How to complete this task
Write the data out again, matching every line exactly.

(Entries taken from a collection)
====================

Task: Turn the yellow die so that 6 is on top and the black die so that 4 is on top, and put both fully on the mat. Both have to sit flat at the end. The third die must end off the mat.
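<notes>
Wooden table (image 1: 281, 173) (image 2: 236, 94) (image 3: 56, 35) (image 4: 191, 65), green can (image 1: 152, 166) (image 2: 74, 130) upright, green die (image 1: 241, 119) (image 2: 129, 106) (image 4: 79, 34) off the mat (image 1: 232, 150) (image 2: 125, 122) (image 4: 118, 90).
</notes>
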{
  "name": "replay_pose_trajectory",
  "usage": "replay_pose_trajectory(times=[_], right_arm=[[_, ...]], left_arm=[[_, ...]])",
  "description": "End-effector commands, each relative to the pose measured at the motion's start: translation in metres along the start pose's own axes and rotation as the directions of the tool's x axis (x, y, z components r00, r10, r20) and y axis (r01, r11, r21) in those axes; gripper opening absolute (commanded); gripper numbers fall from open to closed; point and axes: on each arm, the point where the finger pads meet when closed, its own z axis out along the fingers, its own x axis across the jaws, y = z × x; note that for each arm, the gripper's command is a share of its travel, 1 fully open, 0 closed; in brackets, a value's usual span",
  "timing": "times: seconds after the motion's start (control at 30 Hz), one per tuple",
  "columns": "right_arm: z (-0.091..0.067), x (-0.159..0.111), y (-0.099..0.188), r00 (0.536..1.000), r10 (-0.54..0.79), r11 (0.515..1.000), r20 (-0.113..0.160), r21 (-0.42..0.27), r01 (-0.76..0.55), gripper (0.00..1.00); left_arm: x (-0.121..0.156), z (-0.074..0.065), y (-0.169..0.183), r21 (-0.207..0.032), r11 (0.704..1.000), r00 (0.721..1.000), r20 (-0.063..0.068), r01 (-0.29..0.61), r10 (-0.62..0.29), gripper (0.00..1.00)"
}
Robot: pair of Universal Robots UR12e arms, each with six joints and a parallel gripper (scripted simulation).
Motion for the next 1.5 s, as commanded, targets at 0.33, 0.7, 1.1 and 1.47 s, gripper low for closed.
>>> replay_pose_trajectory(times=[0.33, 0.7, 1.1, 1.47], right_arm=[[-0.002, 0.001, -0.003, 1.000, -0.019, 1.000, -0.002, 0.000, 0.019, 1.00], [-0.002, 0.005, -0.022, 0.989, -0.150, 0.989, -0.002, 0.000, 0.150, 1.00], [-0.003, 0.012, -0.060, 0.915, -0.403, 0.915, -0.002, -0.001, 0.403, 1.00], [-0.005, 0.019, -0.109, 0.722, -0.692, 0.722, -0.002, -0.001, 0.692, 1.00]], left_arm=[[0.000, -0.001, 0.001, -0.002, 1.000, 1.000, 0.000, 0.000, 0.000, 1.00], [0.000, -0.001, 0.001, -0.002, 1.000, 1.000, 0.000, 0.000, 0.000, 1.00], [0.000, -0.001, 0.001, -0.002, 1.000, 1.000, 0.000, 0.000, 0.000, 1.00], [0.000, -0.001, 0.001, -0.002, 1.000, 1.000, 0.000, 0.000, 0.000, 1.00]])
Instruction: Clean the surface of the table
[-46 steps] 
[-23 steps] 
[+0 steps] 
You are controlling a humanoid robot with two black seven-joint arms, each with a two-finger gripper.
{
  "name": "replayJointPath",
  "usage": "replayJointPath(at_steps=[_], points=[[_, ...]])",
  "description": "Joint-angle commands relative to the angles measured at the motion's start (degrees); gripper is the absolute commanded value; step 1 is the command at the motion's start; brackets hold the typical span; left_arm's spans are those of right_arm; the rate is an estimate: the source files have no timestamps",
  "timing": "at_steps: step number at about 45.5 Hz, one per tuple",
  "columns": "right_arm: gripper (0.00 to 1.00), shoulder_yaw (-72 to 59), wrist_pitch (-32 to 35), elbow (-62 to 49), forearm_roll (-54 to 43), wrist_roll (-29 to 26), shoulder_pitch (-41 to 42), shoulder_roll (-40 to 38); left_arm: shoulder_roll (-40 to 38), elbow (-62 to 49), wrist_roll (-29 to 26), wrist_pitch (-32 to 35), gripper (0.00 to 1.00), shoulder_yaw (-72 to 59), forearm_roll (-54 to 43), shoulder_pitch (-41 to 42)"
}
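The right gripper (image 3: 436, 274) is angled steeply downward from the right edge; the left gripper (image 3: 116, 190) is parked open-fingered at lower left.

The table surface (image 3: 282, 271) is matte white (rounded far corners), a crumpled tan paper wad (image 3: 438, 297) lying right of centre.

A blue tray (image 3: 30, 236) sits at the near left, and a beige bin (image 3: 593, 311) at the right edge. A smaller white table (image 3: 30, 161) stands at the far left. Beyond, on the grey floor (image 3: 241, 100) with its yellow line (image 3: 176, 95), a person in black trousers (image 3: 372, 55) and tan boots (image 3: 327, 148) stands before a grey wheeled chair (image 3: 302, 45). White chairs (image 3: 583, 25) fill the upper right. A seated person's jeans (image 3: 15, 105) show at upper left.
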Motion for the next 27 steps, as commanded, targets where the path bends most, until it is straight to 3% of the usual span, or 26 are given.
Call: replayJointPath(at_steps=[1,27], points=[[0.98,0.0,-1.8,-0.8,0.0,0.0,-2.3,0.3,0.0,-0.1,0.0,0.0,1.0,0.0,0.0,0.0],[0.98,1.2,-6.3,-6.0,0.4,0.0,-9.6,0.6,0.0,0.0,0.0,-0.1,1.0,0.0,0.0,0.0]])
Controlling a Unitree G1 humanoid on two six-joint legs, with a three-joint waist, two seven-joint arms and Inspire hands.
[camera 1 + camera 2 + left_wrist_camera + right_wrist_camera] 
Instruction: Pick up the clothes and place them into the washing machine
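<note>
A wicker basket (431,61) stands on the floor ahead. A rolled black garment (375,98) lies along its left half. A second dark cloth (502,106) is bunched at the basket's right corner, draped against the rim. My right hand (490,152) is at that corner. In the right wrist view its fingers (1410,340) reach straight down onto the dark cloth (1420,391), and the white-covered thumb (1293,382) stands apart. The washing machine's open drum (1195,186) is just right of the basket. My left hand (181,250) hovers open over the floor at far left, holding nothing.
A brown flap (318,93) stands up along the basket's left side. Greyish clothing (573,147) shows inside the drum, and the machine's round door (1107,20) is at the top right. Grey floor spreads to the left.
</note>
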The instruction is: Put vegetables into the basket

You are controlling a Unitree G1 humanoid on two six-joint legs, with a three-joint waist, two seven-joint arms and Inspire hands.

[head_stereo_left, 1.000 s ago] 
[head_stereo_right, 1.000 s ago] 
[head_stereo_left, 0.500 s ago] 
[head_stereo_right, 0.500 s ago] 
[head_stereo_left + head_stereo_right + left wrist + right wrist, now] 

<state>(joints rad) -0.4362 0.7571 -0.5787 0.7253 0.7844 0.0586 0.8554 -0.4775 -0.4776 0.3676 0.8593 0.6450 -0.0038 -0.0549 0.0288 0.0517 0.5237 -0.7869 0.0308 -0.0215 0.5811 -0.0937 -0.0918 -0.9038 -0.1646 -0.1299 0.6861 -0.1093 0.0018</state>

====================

Result for this exercise
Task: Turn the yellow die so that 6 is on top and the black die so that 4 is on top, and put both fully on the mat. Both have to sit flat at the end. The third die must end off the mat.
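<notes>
Wooden table (image 1: 281, 173) (image 2: 236, 94) (image 3: 56, 35) (image 4: 191, 65), green can (image 1: 152, 166) (image 2: 74, 130) upright, green die (image 1: 241, 119) (image 2: 129, 106) (image 4: 79, 34) off the mat (image 1: 232, 150) (image 2: 125, 122) (image 4: 118, 90).
</notes>
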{
  "name": "replay_pose_trajectory",
  "usage": "replay_pose_trajectory(times=[_], right_arm=[[_, ...]], left_arm=[[_, ...]])",
  "description": "End-effector commands, each relative to the pose measured at the motion's start: translation in metres along the start pose's own axes and rotation as the directions of the tool's x axis (x, y, z components r00, r10, r20) and y axis (r01, r11, r21) in those axes; gripper opening absolute (commanded); gripper numbers fall from open to closed; point and axes: on each arm, the point where the finger pads meet when closed, its own z axis out along the fingers, its own x axis across the jaws, y = z × x; note that for each arm, the gripper's command is a share of its travel, 1 fully open, 0 closed; in brackets, a value's usual span",
  "timing": "times: seconds after the motion's start (control at 30 Hz), one per tuple",
  "columns": "right_arm: z (-0.091..0.067), x (-0.159..0.111), y (-0.099..0.188), r00 (0.536..1.000), r10 (-0.54..0.79), r11 (0.515..1.000), r20 (-0.113..0.160), r21 (-0.42..0.27), r01 (-0.76..0.55), gripper (0.00..1.00); left_arm: x (-0.121..0.156), z (-0.074..0.065), y (-0.169..0.183), r21 (-0.207..0.032), r11 (0.704..1.000), r00 (0.721..1.000), r20 (-0.063..0.068), r01 (-0.29..0.61), r10 (-0.62..0.29), gripper (0.00..1.00)"
}
Robot: pair of Universal Robots UR12e arms, each with six joints and a parallel gripper (scripted simulation).
Motion for the next 1.5 s, as commanded, targets at 0.33, 0.7, 1.1 and 1.47 s, gripper low for closed.
>>> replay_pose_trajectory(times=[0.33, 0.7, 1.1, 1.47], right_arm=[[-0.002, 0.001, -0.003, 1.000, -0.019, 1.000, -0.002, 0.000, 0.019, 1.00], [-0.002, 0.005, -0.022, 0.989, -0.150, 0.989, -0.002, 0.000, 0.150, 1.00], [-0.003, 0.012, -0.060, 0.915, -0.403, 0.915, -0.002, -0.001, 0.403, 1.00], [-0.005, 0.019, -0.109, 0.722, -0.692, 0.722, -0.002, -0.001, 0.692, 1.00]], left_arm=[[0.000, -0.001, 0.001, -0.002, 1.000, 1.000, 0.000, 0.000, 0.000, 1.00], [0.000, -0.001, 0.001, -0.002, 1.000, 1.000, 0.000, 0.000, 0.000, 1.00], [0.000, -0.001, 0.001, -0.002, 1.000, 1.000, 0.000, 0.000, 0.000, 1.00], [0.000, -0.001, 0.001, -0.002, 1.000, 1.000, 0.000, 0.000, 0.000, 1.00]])
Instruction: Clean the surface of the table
[-46 steps] 
[-23 steps] 
[+0 steps] 
You are controlling a humanoid robot with two black seven-joint arms, each with a two-finger gripper.
{
  "name": "replayJointPath",
  "usage": "replayJointPath(at_steps=[_], points=[[_, ...]])",
  "description": "Joint-angle commands relative to the angles measured at the motion's start (degrees); gripper is the absolute commanded value; step 1 is the command at the motion's start; brackets hold the typical span; left_arm's spans are those of right_arm; the rate is an estimate: the source files have no timestamps",
  "timing": "at_steps: step number at about 45.5 Hz, one per tuple",
  "columns": "right_arm: gripper (0.00 to 1.00), shoulder_yaw (-72 to 59), wrist_pitch (-32 to 35), elbow (-62 to 49), forearm_roll (-54 to 43), wrist_roll (-29 to 26), shoulder_pitch (-41 to 42), shoulder_roll (-40 to 38); left_arm: shoulder_roll (-40 to 38), elbow (-62 to 49), wrist_roll (-29 to 26), wrist_pitch (-32 to 35), gripper (0.00 to 1.00), shoulder_yaw (-72 to 59), forearm_roll (-54 to 43), shoulder_pitch (-41 to 42)"
}
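The right gripper (image 3: 436, 274) is angled steeply downward from the right edge; the left gripper (image 3: 116, 190) is parked open-fingered at lower left.

The table surface (image 3: 282, 271) is matte white (rounded far corners), a crumpled tan paper wad (image 3: 438, 297) lying right of centre.

A blue tray (image 3: 30, 236) sits at the near left, and a beige bin (image 3: 593, 311) at the right edge. A smaller white table (image 3: 30, 161) stands at the far left. Beyond, on the grey floor (image 3: 241, 100) with its yellow line (image 3: 176, 95), a person in black trousers (image 3: 372, 55) and tan boots (image 3: 327, 148) stands before a grey wheeled chair (image 3: 302, 45). White chairs (image 3: 583, 25) fill the upper right. A seated person's jeans (image 3: 15, 105) show at upper left.
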Motion for the next 27 steps, as commanded, targets where the path bends most, until it is straight to 3% of the usual span, or 26 are given.
Call: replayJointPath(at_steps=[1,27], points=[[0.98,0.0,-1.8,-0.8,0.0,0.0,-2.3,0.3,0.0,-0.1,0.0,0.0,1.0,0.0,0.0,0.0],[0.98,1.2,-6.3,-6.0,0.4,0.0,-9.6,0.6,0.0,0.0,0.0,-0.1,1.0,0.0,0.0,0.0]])
Controlling a Unitree G1 humanoid on two six-joint legs, with a three-joint waist, two seven-joint arms and Inspire hands.
[camera 1 + camera 2 + left_wrist_camera + right_wrist_camera] 
Instruction: Pick up the clothes and place them into the washing machine
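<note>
A wicker basket (431,61) stands on the floor ahead. A rolled black garment (375,98) lies along its left half. A second dark cloth (502,106) is bunched at the basket's right corner, draped against the rim. My right hand (490,152) is at that corner. In the right wrist view its fingers (1410,340) reach straight down onto the dark cloth (1420,391), and the white-covered thumb (1293,382) stands apart. The washing machine's open drum (1195,186) is just right of the basket. My left hand (181,250) hovers open over the floor at far left, holding nothing.
A brown flap (318,93) stands up along the basket's left side. Greyish clothing (573,147) shows inside the drum, and the machine's round door (1107,20) is at the top right. Grey floor spreads to the left.
</note>
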The instruction is: Put vegetables into the basket

You are controlling a Unitree G1 humanoid on two six-joint legs, with a three-joint waist, two seven-joint arms and Inspire hands.

[head_stereo_left, 1.000 s ago] 
[head_stereo_right, 1.000 s ago] 
[head_stereo_left, 0.500 s ago] 
[head_stereo_right, 0.500 s ago] 
[head_stereo_left + head_stereo_right + left wrist + right wrist, now] 

<state>(joints rad) -0.4362 0.7571 -0.5787 0.7253 0.7844 0.0586 0.8554 -0.4775 -0.4776 0.3676 0.8593 0.6450 -0.0038 -0.0549 0.0288 0.0517 0.5237 -0.7869 0.0308 -0.0215 0.5811 -0.0937 -0.0918 -0.9038 -0.1646 -0.1299 0.6861 -0.1093 0.0018</state>

The output has nothing more to it.